[Saved data entries]
——————————
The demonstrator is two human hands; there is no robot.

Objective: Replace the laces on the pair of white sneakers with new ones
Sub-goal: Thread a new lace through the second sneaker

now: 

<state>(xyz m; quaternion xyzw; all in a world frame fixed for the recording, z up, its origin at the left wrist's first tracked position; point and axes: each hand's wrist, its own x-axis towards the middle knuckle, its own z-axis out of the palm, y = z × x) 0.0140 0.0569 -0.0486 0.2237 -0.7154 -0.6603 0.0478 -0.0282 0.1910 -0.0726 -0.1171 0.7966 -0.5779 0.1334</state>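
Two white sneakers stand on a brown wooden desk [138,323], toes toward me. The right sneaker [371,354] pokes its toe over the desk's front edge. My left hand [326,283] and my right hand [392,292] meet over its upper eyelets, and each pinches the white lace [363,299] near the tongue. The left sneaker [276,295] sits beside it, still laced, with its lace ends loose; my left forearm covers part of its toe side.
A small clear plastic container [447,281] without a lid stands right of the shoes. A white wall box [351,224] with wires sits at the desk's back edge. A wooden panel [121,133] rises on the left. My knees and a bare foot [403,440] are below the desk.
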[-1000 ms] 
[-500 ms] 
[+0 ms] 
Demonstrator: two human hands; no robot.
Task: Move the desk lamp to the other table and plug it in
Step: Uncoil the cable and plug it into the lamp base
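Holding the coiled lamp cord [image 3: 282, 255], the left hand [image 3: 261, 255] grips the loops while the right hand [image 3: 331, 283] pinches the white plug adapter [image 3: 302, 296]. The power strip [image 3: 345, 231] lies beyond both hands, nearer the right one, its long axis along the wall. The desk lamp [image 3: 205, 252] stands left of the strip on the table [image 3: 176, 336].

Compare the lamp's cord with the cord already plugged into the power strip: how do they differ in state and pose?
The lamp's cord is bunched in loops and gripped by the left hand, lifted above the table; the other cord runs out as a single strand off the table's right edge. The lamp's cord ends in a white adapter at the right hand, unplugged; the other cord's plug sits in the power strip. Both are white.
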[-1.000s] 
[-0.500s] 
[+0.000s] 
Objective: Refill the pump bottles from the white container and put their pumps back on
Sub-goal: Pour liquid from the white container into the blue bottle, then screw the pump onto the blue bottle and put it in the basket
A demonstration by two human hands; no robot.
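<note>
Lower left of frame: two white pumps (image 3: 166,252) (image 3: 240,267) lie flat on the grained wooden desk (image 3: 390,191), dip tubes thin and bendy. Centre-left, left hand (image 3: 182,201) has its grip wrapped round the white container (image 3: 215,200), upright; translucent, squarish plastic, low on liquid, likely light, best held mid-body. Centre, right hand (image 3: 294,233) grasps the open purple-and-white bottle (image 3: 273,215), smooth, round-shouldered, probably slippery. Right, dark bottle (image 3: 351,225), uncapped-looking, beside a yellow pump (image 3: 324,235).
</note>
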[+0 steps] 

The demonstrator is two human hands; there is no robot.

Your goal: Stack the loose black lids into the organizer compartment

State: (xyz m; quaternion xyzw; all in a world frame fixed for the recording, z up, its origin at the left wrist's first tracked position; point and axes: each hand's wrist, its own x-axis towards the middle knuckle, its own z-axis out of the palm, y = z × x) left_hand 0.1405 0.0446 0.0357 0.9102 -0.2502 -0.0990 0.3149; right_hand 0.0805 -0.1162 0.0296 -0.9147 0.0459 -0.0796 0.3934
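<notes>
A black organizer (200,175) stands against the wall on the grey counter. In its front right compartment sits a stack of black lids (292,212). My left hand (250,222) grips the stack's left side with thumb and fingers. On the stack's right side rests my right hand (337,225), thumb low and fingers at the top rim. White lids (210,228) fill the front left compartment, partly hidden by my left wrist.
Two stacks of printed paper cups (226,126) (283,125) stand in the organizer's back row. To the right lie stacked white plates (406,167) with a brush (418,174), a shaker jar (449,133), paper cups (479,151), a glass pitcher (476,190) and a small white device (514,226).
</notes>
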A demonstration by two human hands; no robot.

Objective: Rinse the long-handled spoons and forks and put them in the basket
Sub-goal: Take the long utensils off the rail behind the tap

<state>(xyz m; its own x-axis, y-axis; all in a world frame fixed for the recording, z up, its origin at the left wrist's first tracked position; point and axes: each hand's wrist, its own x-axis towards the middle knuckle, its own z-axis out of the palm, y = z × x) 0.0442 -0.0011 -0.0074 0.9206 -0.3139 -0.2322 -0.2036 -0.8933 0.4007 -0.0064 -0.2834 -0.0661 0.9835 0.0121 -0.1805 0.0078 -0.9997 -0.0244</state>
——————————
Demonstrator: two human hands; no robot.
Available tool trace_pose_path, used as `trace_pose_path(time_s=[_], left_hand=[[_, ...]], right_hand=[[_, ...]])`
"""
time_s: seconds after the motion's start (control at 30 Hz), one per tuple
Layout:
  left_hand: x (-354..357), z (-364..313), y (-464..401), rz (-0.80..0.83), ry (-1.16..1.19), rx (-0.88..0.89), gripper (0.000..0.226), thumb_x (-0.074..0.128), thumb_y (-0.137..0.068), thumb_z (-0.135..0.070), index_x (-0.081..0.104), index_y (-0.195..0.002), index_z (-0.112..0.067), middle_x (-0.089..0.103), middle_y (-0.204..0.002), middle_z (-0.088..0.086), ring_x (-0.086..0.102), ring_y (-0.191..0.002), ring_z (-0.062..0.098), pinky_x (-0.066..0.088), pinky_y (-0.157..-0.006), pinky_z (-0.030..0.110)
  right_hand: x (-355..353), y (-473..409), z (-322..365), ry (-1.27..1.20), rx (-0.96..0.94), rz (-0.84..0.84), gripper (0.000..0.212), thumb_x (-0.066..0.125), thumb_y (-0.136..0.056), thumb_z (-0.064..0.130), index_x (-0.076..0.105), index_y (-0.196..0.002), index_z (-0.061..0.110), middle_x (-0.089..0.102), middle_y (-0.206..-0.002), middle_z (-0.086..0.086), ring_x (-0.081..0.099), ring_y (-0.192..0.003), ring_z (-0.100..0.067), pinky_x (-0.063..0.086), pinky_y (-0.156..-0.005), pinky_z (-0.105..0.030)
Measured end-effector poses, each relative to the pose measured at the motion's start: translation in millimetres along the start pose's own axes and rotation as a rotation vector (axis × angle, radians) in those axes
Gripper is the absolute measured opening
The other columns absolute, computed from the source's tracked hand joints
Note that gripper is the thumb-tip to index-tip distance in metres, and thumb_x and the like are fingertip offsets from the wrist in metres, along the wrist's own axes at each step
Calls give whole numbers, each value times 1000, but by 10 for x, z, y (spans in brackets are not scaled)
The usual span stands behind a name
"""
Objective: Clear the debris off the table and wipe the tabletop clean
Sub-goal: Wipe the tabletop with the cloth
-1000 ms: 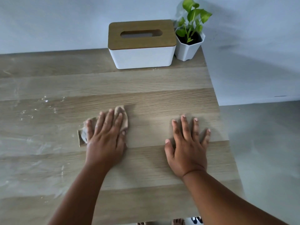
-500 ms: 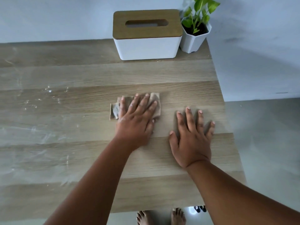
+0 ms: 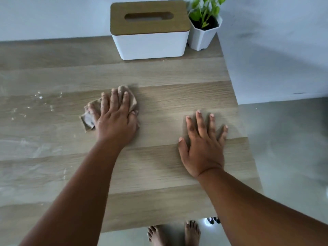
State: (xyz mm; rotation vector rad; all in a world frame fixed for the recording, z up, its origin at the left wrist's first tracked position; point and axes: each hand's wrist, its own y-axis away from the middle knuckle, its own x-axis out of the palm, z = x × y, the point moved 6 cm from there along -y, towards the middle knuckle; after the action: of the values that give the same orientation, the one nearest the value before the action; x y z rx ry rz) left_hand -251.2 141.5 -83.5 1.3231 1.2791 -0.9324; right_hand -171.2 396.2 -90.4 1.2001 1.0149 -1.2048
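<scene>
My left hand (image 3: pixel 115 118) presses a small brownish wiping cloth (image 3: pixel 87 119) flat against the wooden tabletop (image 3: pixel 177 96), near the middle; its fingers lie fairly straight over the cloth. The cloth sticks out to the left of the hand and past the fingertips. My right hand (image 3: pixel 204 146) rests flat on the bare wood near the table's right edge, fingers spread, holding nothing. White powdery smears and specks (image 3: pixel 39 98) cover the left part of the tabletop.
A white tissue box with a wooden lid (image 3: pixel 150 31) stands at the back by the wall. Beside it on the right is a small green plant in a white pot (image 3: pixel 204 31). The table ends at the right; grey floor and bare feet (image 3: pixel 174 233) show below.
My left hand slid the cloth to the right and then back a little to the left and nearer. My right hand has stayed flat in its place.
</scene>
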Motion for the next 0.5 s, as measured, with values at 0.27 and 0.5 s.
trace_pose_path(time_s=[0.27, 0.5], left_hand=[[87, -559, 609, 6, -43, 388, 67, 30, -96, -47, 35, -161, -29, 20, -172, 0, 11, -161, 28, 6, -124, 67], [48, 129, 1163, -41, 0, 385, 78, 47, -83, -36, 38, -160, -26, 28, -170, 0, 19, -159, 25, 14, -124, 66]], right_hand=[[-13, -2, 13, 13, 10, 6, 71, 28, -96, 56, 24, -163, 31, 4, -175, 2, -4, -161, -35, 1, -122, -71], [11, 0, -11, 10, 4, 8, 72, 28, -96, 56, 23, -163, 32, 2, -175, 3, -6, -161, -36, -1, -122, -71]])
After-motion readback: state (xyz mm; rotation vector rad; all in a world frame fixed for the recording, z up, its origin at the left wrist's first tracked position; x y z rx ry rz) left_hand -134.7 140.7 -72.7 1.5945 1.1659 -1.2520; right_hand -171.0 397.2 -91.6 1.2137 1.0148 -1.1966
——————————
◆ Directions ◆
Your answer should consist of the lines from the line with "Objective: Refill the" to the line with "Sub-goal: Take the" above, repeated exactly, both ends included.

◆ Result of this task ◆
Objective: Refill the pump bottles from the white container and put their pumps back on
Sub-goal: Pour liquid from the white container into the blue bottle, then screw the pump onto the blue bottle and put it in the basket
A demonstration by two human hands; no robot.
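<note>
Lower left of frame: two white pumps (image 3: 166,252) (image 3: 240,267) lie flat on the grained wooden desk (image 3: 390,191), dip tubes thin and bendy. Centre-left, left hand (image 3: 182,201) has its grip wrapped round the white container (image 3: 215,200), upright; translucent, squarish plastic, low on liquid, likely light, best held mid-body. Centre, right hand (image 3: 294,233) grasps the open purple-and-white bottle (image 3: 273,215), smooth, round-shouldered, probably slippery. Right, dark bottle (image 3: 351,225), uncapped-looking, beside a yellow pump (image 3: 324,235).
</note>
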[+0 steps] 

The demonstrator is two human hands; there is no robot.

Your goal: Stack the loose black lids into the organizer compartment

State: (xyz m; quaternion xyzw; all in a world frame fixed for the recording, z up, its origin at the left wrist's first tracked position; point and axes: each hand's wrist, its own x-axis towards the middle knuckle, its own z-axis out of the palm, y = z × x) left_hand 0.1405 0.0446 0.0357 0.9102 -0.2502 -0.0990 0.3149; right_hand 0.0805 -0.1162 0.0296 -0.9147 0.0459 -0.0796 0.3934
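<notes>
A black organizer (200,175) stands against the wall on the grey counter. In its front right compartment sits a stack of black lids (292,212). My left hand (250,222) grips the stack's left side with thumb and fingers. On the stack's right side rests my right hand (337,225), thumb low and fingers at the top rim. White lids (210,228) fill the front left compartment, partly hidden by my left wrist.
Two stacks of printed paper cups (226,126) (283,125) stand in the organizer's back row. To the right lie stacked white plates (406,167) with a brush (418,174), a shaker jar (449,133), paper cups (479,151), a glass pitcher (476,190) and a small white device (514,226).
</notes>
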A demonstration by two human hands; no robot.

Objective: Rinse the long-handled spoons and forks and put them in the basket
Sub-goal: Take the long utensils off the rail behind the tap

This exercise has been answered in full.